(DATA EXCERPT begins)

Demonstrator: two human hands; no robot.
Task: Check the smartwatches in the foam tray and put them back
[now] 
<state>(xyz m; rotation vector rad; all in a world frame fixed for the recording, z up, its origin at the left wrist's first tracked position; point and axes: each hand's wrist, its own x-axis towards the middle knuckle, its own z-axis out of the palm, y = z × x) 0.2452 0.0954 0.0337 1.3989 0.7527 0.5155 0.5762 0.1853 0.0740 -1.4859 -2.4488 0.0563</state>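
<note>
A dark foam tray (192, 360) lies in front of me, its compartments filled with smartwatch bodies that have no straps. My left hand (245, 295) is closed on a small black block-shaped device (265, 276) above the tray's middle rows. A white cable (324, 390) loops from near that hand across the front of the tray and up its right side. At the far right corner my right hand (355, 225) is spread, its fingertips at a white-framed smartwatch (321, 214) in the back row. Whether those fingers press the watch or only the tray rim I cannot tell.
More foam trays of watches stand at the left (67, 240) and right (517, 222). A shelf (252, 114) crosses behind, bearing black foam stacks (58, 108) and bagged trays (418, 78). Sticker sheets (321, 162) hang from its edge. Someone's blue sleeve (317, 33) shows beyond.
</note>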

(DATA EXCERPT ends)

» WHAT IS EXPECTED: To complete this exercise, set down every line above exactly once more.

» RESPONSE BOX:
Demonstrator: two human hands; no robot.
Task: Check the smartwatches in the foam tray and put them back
[now] 
<state>(xyz m; rotation vector rad; all in a world frame fixed for the recording, z up, its origin at the left wrist's first tracked position; point and axes: each hand's wrist, its own x-axis towards the middle knuckle, its own z-axis out of the palm, y = z × x) 0.2452 0.0954 0.0337 1.3989 0.7527 0.5155 0.5762 0.1853 0.0740 -1.4859 -2.4488 0.0563</state>
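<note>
A dark foam tray (192, 360) lies in front of me, its compartments filled with smartwatch bodies that have no straps. My left hand (245, 295) is closed on a small black block-shaped device (265, 276) above the tray's middle rows. A white cable (324, 390) loops from near that hand across the front of the tray and up its right side. At the far right corner my right hand (355, 225) is spread, its fingertips at a white-framed smartwatch (321, 214) in the back row. Whether those fingers press the watch or only the tray rim I cannot tell.
More foam trays of watches stand at the left (67, 240) and right (517, 222). A shelf (252, 114) crosses behind, bearing black foam stacks (58, 108) and bagged trays (418, 78). Sticker sheets (321, 162) hang from its edge. Someone's blue sleeve (317, 33) shows beyond.
</note>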

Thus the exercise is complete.